[PROVIDED MATERIAL — start]

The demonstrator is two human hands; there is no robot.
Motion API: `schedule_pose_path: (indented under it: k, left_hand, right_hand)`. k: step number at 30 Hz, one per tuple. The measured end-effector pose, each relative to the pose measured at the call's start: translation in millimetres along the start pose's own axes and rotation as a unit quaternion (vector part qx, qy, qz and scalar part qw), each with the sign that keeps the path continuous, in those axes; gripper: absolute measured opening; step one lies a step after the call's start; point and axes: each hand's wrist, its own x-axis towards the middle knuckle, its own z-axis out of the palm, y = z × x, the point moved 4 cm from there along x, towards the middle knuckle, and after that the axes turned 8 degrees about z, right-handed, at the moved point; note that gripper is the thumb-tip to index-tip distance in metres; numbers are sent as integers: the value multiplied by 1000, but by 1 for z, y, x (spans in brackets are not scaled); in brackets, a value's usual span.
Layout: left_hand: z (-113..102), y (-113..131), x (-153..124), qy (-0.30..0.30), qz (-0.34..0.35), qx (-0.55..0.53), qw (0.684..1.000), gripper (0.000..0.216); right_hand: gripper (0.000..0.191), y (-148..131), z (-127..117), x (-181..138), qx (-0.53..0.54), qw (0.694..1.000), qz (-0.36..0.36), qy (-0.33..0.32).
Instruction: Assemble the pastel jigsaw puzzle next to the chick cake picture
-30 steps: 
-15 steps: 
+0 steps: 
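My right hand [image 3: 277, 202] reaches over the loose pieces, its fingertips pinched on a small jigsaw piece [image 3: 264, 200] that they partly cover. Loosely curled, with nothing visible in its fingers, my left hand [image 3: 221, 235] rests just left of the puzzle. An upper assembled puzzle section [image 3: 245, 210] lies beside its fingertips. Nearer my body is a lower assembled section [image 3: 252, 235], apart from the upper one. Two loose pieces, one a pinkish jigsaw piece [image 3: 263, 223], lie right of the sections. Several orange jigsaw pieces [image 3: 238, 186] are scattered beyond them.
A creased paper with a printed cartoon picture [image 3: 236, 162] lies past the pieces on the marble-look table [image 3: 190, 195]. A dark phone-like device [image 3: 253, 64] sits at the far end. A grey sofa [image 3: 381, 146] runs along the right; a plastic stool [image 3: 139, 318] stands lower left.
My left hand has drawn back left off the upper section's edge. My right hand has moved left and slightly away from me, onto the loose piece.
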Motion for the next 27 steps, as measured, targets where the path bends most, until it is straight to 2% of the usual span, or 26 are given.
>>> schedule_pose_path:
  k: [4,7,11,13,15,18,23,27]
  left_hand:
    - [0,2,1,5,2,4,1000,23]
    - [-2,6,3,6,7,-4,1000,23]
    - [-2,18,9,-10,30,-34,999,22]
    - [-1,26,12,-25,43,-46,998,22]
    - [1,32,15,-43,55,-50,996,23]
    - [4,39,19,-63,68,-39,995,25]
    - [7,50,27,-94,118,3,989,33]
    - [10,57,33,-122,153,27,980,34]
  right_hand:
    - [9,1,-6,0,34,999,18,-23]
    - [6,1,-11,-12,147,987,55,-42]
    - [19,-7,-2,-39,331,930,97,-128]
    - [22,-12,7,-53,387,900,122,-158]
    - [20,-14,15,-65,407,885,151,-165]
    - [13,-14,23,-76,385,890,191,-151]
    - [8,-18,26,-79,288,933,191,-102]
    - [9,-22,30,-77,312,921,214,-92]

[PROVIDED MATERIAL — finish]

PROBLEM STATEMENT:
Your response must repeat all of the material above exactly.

ANSWER SPACE:
The demonstrator is two human hands; there is no robot.
Motion API: `schedule_pose_path: (indented under it: k, left_hand, right_hand)`. k: step number at 30 Hz, one per tuple. The measured end-effector pose, each relative to the pose measured at the call's start: translation in millimetres along the start pose's own axes and rotation as a unit quaternion (vector part qx, qy, qz and scalar part qw), each with the sign that keeps the path continuous, in those axes; gripper: absolute measured opening; step one lies a step after the call's start; point and axes: each hand's wrist, its own x-axis towards the middle knuckle, its own z-axis out of the palm, y = z × x, the point moved 4 cm from there along x, towards the middle knuckle, and after that the axes turned 8 degrees about z, right-handed, at the moved point; note that gripper is the thumb-tip to index-tip distance in metres; numbers are sent as integers: the value multiplied by 1000, but by 1 for z, y, x (spans in brackets are not scaled); in brackets, a value's usual span.
Layout: left_hand: z (-113..102), y (-113..131), x (-153..124), qy (-0.30..0.30), qz (-0.34..0.35), qx (-0.55..0.53), qw (0.684..1.000), gripper (0.000..0.216); right_hand: gripper (0.000..0.191), y (-148..131), z (-127..117), x (-181..138), qx (-0.53..0.54), qw (0.694..1.000), qz (-0.36..0.36), qy (-0.33..0.32).
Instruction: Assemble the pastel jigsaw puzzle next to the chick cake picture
-30 steps: 
-15 steps: 
+0 steps: 
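My right hand [image 3: 277, 202] reaches over the loose pieces, its fingertips pinched on a small jigsaw piece [image 3: 264, 200] that they partly cover. Loosely curled, with nothing visible in its fingers, my left hand [image 3: 221, 235] rests just left of the puzzle. An upper assembled puzzle section [image 3: 245, 210] lies beside its fingertips. Nearer my body is a lower assembled section [image 3: 252, 235], apart from the upper one. Two loose pieces, one a pinkish jigsaw piece [image 3: 263, 223], lie right of the sections. Several orange jigsaw pieces [image 3: 238, 186] are scattered beyond them.
A creased paper with a printed cartoon picture [image 3: 236, 162] lies past the pieces on the marble-look table [image 3: 190, 195]. A dark phone-like device [image 3: 253, 64] sits at the far end. A grey sofa [image 3: 381, 146] runs along the right; a plastic stool [image 3: 139, 318] stands lower left.
My left hand has drawn back left off the upper section's edge. My right hand has moved left and slightly away from me, onto the loose piece.
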Motion for the next 27 steps, as measured, targets where the path bends most, until it is straight to 2% of the usual span, or 26 are given.
>>> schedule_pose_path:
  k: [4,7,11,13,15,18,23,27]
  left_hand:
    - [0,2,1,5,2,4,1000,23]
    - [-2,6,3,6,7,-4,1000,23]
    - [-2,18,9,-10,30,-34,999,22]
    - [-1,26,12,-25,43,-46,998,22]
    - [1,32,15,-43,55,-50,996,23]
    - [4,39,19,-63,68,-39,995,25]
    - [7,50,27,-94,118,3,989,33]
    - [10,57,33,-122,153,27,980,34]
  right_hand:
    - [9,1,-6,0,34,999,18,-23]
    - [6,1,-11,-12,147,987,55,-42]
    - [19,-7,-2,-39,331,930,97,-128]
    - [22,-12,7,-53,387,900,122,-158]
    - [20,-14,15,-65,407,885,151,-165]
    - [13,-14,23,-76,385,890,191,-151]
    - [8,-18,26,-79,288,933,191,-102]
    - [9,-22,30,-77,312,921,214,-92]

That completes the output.